### Required action
A verbatim copy of the full data, with no pictures, is the expected answer.
* * * * * * * * *
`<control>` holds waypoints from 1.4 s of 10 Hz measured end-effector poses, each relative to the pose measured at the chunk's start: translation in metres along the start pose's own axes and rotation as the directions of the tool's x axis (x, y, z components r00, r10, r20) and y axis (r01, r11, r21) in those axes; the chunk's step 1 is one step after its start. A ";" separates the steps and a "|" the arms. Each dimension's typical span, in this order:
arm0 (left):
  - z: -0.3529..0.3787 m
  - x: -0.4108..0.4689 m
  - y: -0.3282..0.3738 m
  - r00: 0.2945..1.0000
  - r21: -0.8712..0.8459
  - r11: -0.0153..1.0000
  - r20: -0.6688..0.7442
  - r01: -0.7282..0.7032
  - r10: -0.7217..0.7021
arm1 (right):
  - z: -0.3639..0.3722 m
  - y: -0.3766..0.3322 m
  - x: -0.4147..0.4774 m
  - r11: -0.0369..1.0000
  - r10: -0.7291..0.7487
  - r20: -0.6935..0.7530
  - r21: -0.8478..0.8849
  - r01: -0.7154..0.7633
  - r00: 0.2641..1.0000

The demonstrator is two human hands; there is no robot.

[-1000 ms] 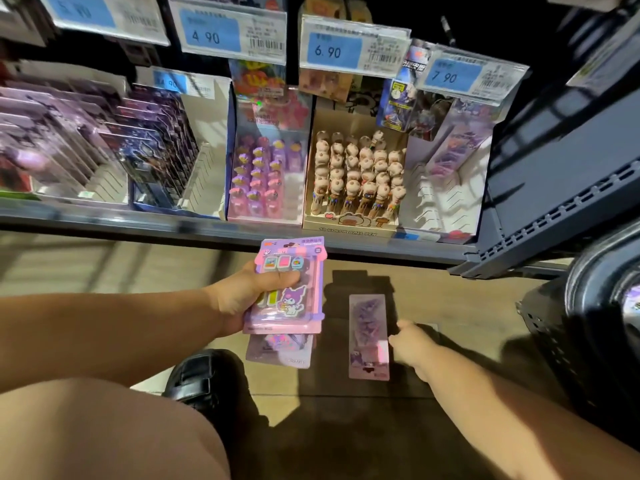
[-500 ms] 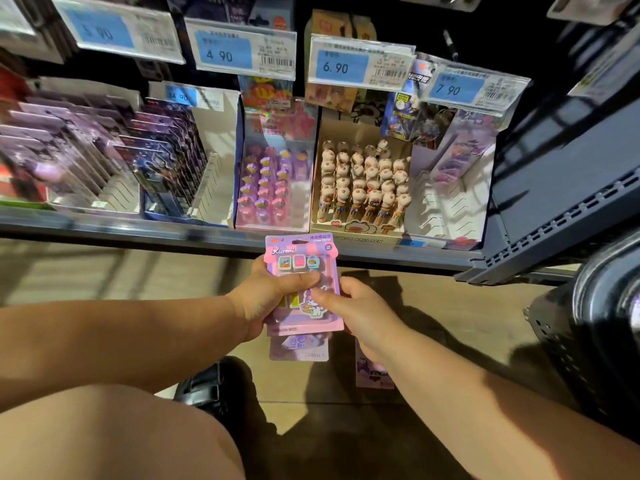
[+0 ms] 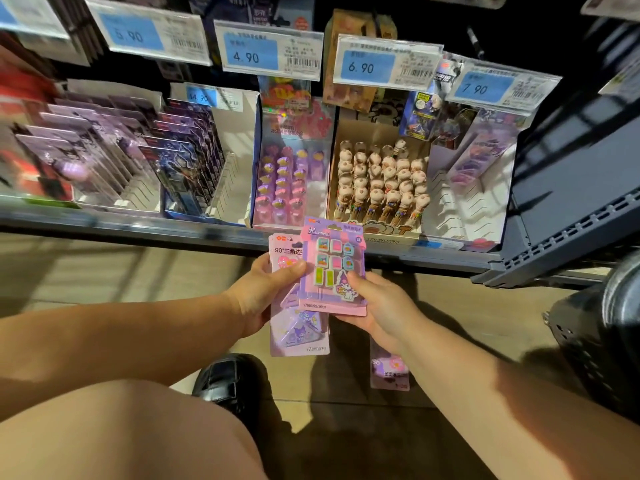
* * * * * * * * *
### Completed task
`<control>` holds waypoints from 1.4 s of 10 Hz measured end-effector poses, each relative to the pose measured at the chunk's start: translation in metres along the start pose's own axes and rotation as the directions of the tool's x axis (x, y, z components r00, r10, r20) and y axis (r01, r11, r21) in those axes; the chunk's step 1 is one step after its start. A ";" separates the steps and a "|" the arms. Each dimension's typical span, in this order:
arm0 (left):
  - z: -0.3529..0.3787 m
  - x: -0.4108..0.4689 m
  - y: -0.3282..0.3738 m
  - r00: 0.2945..1.0000
  - r21: -0.8712..0.8459
  - r11: -0.0153..1.0000
  - r20: -0.6688..0.7442
  - r01: -0.7282..0.7032
  - r10: -0.7217..0.7021
arm1 (right):
  - z: -0.3639..0.3722 m
  - y: -0.3766..0.3322 m
  - x: -0.4147..0.4774 m
  - r11: -0.0369..1.0000
  - r10: -0.7291..0.7487
  - r20: -0.6935..0.7530
  - r21: -0.8478..0.8849
  - r01: -0.7154..0.7633
  - r00: 0.2641..1.0000

The demonstrator is two human hands; there is no robot.

[-1000 ms] 
[-500 ms] 
[+0 ms] 

The required output has been supplied.